[Work to be completed] All of the data below should be copied exactly as it stands.

[Records from a data collection]
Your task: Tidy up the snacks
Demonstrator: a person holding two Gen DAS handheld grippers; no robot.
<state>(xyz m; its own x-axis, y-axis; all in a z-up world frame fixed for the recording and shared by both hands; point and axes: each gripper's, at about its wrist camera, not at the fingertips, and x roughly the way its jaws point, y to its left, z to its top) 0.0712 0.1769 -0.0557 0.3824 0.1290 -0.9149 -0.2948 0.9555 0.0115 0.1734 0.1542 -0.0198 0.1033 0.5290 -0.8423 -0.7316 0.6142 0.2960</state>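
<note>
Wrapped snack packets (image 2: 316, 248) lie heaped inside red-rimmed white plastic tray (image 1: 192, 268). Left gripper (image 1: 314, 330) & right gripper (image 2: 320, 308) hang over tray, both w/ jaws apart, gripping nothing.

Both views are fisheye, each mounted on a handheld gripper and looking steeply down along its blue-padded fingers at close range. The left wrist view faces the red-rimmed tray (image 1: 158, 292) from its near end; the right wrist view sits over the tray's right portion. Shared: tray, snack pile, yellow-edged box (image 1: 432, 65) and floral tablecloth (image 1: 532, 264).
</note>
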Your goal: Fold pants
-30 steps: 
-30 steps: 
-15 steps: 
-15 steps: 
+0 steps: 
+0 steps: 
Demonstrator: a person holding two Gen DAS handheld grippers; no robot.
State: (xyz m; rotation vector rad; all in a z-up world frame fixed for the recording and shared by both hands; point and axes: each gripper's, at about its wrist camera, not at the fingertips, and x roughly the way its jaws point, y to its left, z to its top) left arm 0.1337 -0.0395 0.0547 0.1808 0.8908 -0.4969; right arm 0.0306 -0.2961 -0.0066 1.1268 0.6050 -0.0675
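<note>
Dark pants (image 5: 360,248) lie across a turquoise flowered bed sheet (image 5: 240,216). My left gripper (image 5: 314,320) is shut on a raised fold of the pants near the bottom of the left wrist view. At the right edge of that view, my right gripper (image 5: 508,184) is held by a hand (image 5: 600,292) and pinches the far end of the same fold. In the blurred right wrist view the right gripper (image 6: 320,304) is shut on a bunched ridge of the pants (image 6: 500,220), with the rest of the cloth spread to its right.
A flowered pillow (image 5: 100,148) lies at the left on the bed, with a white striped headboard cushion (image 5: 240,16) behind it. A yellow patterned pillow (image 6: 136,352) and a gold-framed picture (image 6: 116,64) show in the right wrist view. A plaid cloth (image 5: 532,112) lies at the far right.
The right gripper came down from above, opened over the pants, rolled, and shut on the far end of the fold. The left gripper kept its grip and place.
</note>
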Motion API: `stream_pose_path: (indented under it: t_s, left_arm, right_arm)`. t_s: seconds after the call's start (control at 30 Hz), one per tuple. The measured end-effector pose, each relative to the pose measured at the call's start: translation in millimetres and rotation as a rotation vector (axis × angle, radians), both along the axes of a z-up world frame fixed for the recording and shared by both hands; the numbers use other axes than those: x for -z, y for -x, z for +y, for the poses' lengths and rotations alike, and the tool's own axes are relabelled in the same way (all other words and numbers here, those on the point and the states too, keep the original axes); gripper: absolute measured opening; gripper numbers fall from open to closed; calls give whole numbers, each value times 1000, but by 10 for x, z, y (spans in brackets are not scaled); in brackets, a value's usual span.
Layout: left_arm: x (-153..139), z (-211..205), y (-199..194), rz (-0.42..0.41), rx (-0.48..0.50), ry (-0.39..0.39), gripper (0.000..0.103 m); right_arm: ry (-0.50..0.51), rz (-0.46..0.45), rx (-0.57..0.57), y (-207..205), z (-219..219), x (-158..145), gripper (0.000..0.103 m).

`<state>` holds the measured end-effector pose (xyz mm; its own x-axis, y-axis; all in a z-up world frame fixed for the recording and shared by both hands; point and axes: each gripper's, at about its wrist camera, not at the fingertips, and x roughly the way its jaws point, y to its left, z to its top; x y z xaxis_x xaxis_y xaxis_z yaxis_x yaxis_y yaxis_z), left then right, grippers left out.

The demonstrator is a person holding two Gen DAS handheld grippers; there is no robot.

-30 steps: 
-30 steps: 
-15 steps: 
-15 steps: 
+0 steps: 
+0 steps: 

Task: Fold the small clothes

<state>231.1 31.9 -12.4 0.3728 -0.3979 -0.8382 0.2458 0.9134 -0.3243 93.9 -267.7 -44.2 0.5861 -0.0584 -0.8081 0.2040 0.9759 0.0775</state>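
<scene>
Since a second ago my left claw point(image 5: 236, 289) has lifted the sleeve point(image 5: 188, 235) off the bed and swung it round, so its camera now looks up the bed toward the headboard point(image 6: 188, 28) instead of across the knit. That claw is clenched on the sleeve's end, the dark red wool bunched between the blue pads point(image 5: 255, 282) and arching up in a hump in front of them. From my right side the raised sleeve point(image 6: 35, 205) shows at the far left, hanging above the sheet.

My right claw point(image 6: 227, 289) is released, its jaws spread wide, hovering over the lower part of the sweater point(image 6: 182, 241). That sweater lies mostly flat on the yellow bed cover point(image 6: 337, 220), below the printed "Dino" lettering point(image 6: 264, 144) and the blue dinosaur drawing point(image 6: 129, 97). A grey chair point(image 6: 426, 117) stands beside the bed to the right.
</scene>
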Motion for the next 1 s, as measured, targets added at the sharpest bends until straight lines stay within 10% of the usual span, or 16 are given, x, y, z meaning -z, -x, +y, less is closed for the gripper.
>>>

[Reply to the task]
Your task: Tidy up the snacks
Demonstrator: a person holding two Gen DAS handheld grippers; no robot.
<state>(xyz m; its own x-axis, y-axis; all in a z-up world frame fixed for the recording and shared by both hands; point and axes: each gripper's, at about its wrist camera, not at the fingertips, and x roughly the way its jaws point, y to its left, z to its top) 0.0712 0.1769 -0.0557 0.3824 0.1290 -0.9149 -0.2948 0.9555 0.0115 0.1734 0.1542 -0.0198 0.1033 0.5290 -0.8423 -0.7316 0.6142 0.2960</state>
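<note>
Wrapped snack packets (image 2: 316, 248) lie heaped inside red-rimmed white plastic tray (image 1: 192, 268). Left gripper (image 1: 314, 330) & right gripper (image 2: 320, 308) hang over tray, both w/ jaws apart, gripping nothing.

Both views are fisheye, each mounted on a handheld gripper and looking steeply down along its blue-padded fingers at close range. The left wrist view faces the red-rimmed tray (image 1: 158, 292) from its near end; the right wrist view sits over the tray's right portion. Shared: tray, snack pile, yellow-edged box (image 1: 432, 65) and floral tablecloth (image 1: 532, 264).
</note>
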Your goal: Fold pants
-30 steps: 
-30 steps: 
-15 steps: 
-15 steps: 
+0 steps: 
+0 steps: 
Demonstrator: a person holding two Gen DAS handheld grippers; no robot.
State: (xyz m; rotation vector rad; all in a z-up world frame fixed for the recording and shared by both hands; point and axes: each gripper's, at about its wrist camera, not at the fingertips, and x roughly the way its jaws point, y to its left, z to its top) left arm 0.1337 -0.0395 0.0547 0.1808 0.8908 -0.4969; right arm 0.0306 -0.2961 -0.0066 1.1268 0.6050 -0.0675
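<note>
Dark pants (image 5: 360,248) lie across a turquoise flowered bed sheet (image 5: 240,216). My left gripper (image 5: 314,320) is shut on a raised fold of the pants near the bottom of the left wrist view. At the right edge of that view, my right gripper (image 5: 508,184) is held by a hand (image 5: 600,292) and pinches the far end of the same fold. In the blurred right wrist view the right gripper (image 6: 320,304) is shut on a bunched ridge of the pants (image 6: 500,220), with the rest of the cloth spread to its right.
A flowered pillow (image 5: 100,148) lies at the left on the bed, with a white striped headboard cushion (image 5: 240,16) behind it. A yellow patterned pillow (image 6: 136,352) and a gold-framed picture (image 6: 116,64) show in the right wrist view. A plaid cloth (image 5: 532,112) lies at the far right.
The right gripper came down from above, opened over the pants, rolled, and shut on the far end of the fold. The left gripper kept its grip and place.
</note>
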Motion API: `stream_pose_path: (indented under it: t_s, left_arm, right_arm)`. t_s: seconds after the call's start (control at 30 Hz), one per tuple. The measured end-effector pose, each relative to the pose measured at the call's start: translation in millimetres and rotation as a rotation vector (axis × angle, radians), both along the axes of a z-up world frame fixed for the recording and shared by both hands; the numbers use other axes than those: x for -z, y for -x, z for +y, for the poses' lengths and rotations alike, and the tool's own axes are relabelled in the same way (all other words and numbers here, those on the point and the states too, keep the original axes); gripper: absolute measured opening; gripper numbers fall from open to closed; calls give whole numbers, each value times 1000, but by 10 for x, z, y (spans in brackets are not scaled); in brackets, a value's usual span.
Layout: left_arm: x (-153..139), z (-211..205), y (-199..194), rz (-0.42..0.41), rx (-0.48..0.50), ry (-0.39..0.39), gripper (0.000..0.103 m); right_arm: ry (-0.50..0.51), rz (-0.46..0.45), rx (-0.57..0.57), y (-207..205), z (-219..219), x (-158..145), gripper (0.000..0.103 m).

`<state>` holds the measured end-effector pose (xyz mm; its own x-axis, y-axis; all in a z-up world frame fixed for the recording and shared by both hands; point and axes: each gripper's, at about its wrist camera, not at the fingertips, and x roughly the way its jaws point, y to its left, z to its top; x y z xaxis_x xaxis_y xaxis_z yaxis_x yaxis_y yaxis_z), left then right, grippers left out.

The demonstrator is a person holding two Gen DAS handheld grippers; there is no robot.

-30 steps: 
-30 steps: 
-15 steps: 
-15 steps: 
+0 steps: 
+0 steps: 

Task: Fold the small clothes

<state>231.1 31.9 -12.4 0.3728 -0.3979 -0.8382 0.2458 0.9134 -0.3243 93.9 -267.7 -44.2 0.5861 -0.0584 -0.8081 0.2040 0.9759 0.0775</state>
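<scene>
Since a second ago my left claw point(image 5: 236, 289) has lifted the sleeve point(image 5: 188, 235) off the bed and swung it round, so its camera now looks up the bed toward the headboard point(image 6: 188, 28) instead of across the knit. That claw is clenched on the sleeve's end, the dark red wool bunched between the blue pads point(image 5: 255, 282) and arching up in a hump in front of them. From my right side the raised sleeve point(image 6: 35, 205) shows at the far left, hanging above the sheet.

My right claw point(image 6: 227, 289) is released, its jaws spread wide, hovering over the lower part of the sweater point(image 6: 182, 241). That sweater lies mostly flat on the yellow bed cover point(image 6: 337, 220), below the printed "Dino" lettering point(image 6: 264, 144) and the blue dinosaur drawing point(image 6: 129, 97). A grey chair point(image 6: 426, 117) stands beside the bed to the right.
</scene>
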Motion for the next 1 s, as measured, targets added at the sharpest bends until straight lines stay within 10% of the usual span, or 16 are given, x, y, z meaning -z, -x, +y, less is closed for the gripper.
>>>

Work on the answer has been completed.